Новичок здесь, я пытаюсь использовать модуль Bioperl в среде perl. Моя конфигурация являютсяОшибка тестирования Bioperl в Perl

  • Windows Vista/32
  • Активный Perl 5.10.1
  • Bioperl 1.6.1
  • Padre и Per Studio 2010 IDE

Для установки ориентира я прошел BioPerlWiki и используется метод PPM. Я успешно установил его.

Чтобы проверить, был ли Bioperl работать я futher следовал:

use Bio::Perl; // Is working without error 

Но когда я попытался сделать futher проверки как

#!C:\Perl\bin 
use Bio::Perl; 
use strict; 
$seq_object = get_sequence('swissprot',"ROA1_HUMAN"); 
write_sequence(">roa1.fasta",'fasta',$seq_object); 

Тогда я получаю ошибку

Global symbol "$seq_object" requires explicit packages name at c:\.......\example.pl line 4 
Global symbol "$seq_object" requires explicit package name at c:\........\example.pl line 5 
Execution of C:\...... \example.pl aborted due to compilation erros 

I пошел на c:\perldoc Bio::Perl и знал, что это использует, еще больше я попытался проследить ошибки th грубый Google тоже, но не знаю, что случилось.
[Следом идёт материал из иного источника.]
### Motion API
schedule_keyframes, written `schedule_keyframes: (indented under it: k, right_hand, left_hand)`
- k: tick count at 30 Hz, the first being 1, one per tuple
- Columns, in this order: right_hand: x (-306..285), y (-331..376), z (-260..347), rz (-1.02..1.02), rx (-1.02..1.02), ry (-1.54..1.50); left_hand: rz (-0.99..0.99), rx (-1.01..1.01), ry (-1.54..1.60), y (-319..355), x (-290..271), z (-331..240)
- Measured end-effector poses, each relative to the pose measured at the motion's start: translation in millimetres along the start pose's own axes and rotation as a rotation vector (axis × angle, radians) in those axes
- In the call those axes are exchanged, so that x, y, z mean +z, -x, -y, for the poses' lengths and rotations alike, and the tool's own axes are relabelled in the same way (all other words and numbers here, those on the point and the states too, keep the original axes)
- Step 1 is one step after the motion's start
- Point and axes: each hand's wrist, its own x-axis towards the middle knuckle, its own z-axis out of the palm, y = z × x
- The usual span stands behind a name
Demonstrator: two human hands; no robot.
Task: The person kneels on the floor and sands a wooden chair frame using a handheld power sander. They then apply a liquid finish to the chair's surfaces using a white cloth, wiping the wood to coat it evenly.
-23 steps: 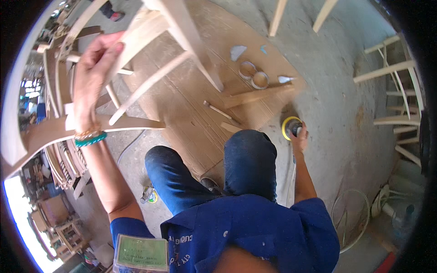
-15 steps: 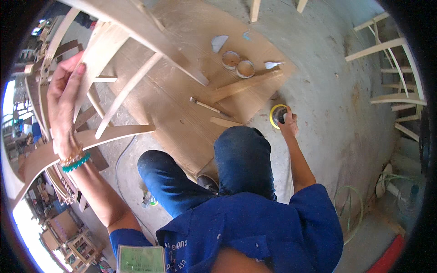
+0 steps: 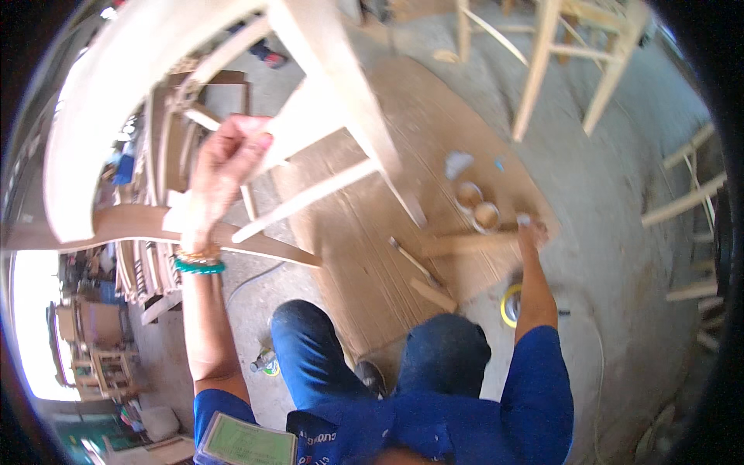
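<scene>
My left hand (image 3: 225,167), with a green beaded bracelet at the wrist, is closed round the edge of a pale wooden chair frame (image 3: 333,70) raised at the left. My right hand (image 3: 534,234) is low over the right edge of the cardboard, touching or just above a small white scraper (image 3: 524,220). Its fingers are blurred, so their grip is unclear. Beside my right forearm, a round sander with a yellow rim (image 3: 508,305) rests on the floor, partly hidden by the arm. Two round tins of tan filler (image 3: 486,216) stand near that hand.
A cardboard sheet (image 3: 349,294) covers the floor ahead, bearing a wood strip (image 3: 469,245), a brush-like stick (image 3: 413,261) and a wood block (image 3: 434,295). Pale chair frames stand far right (image 3: 573,50) and at the right edge (image 3: 686,201). Stacked curved parts (image 3: 147,271) lie left.
My right hand has let go of the sander and moved forward to the white scraper. The view has shifted. My left hand still grips the chair frame.
</scene>
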Motion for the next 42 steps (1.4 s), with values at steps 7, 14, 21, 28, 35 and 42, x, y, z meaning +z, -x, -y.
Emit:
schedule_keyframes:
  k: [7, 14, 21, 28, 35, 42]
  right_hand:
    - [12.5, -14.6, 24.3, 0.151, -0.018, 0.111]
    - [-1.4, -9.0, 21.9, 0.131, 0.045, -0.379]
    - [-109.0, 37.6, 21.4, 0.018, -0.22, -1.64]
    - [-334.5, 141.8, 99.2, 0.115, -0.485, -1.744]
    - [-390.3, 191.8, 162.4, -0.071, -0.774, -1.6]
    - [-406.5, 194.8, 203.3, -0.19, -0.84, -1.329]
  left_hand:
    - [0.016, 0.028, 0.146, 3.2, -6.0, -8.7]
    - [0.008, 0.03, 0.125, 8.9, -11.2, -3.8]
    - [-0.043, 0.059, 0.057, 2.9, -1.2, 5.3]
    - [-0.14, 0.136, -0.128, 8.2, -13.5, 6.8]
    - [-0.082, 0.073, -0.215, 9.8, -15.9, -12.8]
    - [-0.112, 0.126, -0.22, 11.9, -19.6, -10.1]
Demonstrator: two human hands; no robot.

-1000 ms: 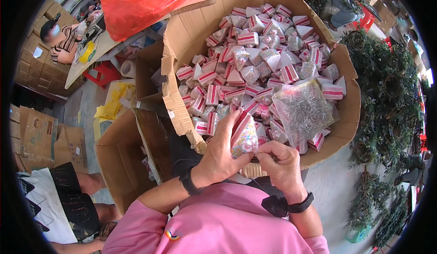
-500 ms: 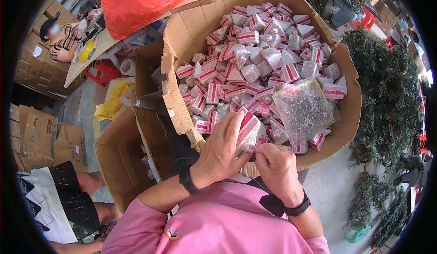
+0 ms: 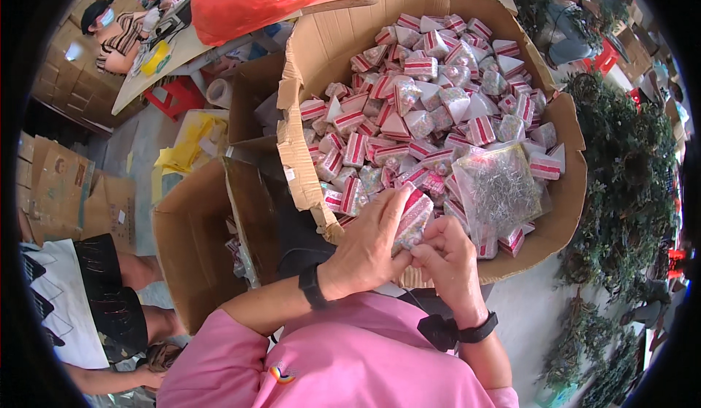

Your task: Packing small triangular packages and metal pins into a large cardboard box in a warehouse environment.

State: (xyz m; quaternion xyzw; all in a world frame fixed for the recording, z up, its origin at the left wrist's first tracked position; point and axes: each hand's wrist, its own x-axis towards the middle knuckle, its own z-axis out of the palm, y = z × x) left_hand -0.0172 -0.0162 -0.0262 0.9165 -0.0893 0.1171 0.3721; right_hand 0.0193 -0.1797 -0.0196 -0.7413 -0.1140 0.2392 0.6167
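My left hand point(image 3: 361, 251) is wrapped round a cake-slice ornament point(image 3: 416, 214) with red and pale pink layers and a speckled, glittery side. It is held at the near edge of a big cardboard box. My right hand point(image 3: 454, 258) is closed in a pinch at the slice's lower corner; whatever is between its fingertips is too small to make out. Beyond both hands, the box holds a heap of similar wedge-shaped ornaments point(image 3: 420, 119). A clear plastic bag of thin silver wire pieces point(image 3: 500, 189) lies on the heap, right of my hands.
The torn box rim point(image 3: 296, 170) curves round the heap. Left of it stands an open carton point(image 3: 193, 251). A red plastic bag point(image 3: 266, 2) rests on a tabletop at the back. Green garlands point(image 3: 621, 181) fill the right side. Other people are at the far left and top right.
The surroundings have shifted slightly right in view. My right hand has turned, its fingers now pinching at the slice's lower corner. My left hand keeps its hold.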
Я знаю, что Perl и bioperl тоже будут в системном пути. Может ли кто-нибудь указать мне, какие глупые ошибки я делал?

попросит bioperl список рассылки, но я знаю их réponse не так быстро, как StackOverflow

Спасибо

+2

Помимо превосходного ответа Юджина, вы должны рассмотреть возможность чтения нескольких базовых учебников Perl по perldoc (в отличие от документации модуля BioPerl) - это сэкономит вам значительное количество времени и усугубляется. http://perldoc.perl.org/index-tutorials.html – DVK

ответ

2

Вы можете использовать diagnostics прагму расширить диагностику, испускаемые Perl:

use diagnostics; 
# your_code 

Это даст вам подробное объяснение:

You've said "use strict" or "use strict vars", which indicates 
that all variables must either be lexically scoped (using "my"), 
declared beforehand using "our", or explicitly qualified to say 
which package the global variable is in (using "::").